22 Carlos Lineu, sueco, botânico, zoólogo e médico, criador da nomenclatura binomial e da classificação

As reflexões acerca dos mecanismos de controle sobre os corpos negros nos aproximam do debate articulado por Achile Mbembe (2011) no qual ele amplia o conceito, de biopoder, desenvolvido por Foucault integrando a este debate os conceitos de estado de exceção. Retornarei a estes conceitos no capítulo seguinte.
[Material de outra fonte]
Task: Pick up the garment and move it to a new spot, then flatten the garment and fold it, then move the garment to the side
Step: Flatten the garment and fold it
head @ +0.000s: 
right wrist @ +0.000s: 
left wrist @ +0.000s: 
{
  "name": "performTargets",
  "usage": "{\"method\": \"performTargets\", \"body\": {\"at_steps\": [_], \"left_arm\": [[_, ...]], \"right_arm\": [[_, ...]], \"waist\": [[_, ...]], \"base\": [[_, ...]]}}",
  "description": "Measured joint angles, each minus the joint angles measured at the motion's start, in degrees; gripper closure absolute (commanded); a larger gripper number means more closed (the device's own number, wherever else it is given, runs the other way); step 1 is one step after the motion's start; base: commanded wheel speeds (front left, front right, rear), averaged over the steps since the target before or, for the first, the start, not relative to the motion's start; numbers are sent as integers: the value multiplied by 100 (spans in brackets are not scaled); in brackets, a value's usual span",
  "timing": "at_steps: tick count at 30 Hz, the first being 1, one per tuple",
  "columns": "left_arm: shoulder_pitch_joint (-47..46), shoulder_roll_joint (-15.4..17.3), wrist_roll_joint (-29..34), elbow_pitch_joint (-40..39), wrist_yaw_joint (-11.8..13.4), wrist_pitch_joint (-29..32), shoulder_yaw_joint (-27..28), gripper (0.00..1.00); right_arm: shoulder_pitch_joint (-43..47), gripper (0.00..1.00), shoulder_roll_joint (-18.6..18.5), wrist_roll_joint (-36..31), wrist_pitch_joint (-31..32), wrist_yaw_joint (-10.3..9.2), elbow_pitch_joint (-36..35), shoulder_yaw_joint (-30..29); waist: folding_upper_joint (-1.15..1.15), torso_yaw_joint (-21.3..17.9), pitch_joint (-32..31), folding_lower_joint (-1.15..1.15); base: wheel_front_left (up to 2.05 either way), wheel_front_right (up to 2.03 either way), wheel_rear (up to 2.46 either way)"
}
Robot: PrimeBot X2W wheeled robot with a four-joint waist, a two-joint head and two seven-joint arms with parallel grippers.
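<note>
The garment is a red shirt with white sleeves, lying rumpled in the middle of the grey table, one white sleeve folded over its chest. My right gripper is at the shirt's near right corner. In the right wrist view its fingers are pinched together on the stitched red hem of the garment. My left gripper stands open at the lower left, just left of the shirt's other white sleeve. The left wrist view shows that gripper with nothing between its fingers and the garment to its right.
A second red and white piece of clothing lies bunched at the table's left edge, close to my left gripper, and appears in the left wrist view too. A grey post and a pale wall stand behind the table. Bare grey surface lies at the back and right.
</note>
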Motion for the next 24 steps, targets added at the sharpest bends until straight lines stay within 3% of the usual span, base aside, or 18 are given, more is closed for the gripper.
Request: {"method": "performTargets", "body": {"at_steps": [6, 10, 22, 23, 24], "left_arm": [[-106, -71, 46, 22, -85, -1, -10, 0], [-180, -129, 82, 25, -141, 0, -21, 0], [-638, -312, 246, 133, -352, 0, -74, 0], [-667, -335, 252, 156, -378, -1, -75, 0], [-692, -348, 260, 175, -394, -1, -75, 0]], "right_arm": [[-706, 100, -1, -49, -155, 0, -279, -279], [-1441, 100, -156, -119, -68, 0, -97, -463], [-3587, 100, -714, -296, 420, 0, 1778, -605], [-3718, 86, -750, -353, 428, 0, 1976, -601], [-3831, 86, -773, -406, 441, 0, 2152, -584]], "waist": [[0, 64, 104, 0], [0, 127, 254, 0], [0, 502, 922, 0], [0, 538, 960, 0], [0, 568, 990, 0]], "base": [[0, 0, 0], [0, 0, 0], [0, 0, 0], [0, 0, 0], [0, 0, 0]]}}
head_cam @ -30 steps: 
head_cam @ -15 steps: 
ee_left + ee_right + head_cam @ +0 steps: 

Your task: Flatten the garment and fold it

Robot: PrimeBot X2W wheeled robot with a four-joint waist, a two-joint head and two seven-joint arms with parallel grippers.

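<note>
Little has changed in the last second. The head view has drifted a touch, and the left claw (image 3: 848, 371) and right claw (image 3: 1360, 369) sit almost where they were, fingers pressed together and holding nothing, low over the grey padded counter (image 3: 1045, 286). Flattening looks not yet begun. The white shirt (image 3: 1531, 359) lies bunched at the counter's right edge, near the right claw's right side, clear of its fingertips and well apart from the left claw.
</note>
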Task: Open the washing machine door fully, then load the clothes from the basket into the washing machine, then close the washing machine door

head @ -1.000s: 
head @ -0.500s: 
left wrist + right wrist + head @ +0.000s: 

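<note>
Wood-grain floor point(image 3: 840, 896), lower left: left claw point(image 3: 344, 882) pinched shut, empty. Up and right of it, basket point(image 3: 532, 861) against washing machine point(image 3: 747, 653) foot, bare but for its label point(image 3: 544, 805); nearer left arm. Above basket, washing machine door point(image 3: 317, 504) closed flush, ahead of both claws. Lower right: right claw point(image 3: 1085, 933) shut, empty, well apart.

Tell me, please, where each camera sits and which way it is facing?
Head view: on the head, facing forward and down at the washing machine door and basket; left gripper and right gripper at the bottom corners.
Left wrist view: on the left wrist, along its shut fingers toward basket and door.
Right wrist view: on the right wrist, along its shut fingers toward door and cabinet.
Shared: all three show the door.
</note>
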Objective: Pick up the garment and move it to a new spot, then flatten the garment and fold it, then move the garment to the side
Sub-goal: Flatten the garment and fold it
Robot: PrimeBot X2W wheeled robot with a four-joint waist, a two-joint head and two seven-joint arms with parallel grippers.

Considero, contudo oportuno antecipar argumentos de em torno das questões de soberania e do direito de matar: Aprofundando as ideias de Foucault para quem a soberania que assegura o direito de matar, bem como os mecanismos de controle, estão inscritos na forma como o Estado moderno funciona, representando os elementos constitutivos do poder do Estado na modernidade, Mbembe defende que o estado de exceção tem se convertido na base normativa do direito de matar.

A partir dos pressupostos desenvolvidos por Foucaultde que a organização e segregação dos grupos tem como base o racismo, nos quais se debruçam sobre as tecnologias de poder, Mbembe (2011, p. 33) toma um caminho político discute as relações entre política e mortes, racismo e dominação recolocando na cena o escravo como exemplo, não apenas de violação de direitos, mas de negação da própria humanidade. A violência que permite tanto açoitar, mutilar em vida, quanto tirar a vida do escravo, nega-lhe o status de cidadão. Ao destacar que as execuções de judeus, a partir de mecanismos técnicos, mecanizados, foram possíveis a partir da alteridade e do racismo, é nestes termos que o autor analisa as questões relacionadas às necropolíticas:

Este proceso fue en parte facilitad por los estereotipos racistas y el desarrollo de un racismo de clase que, al traducir los conflitos sociales del mundo industrial en terminos racistas, ha terminado por comparar las clases obreras y el «pueblo apatrida» del mundo industrial con los salvajes» del mundo colonial. (MBEMBE, 2011, p. 26).

A perspectiva oferecida pelo autor confirma a percepção de que os estereótipos forjados na alteridade e no racismo, que regularam o período colonial, se fazem presentes na sociedade contemporânea, por meio dos mecanismos que integram os sistemas de dominação. Buscarei, no capítulo seguinte, propor reflexões sobre como os contextos de violência e as condições de interseccionalidade acionam o poder dos grupos subalternizados produzindo e instituindo novas práticas e discursos. Para tanto, retomarei o debate sobre estado de exceção e Estado penal, buscando dar visibilidade às formas como o braço do Estado pesa sobre os grupos excluídos.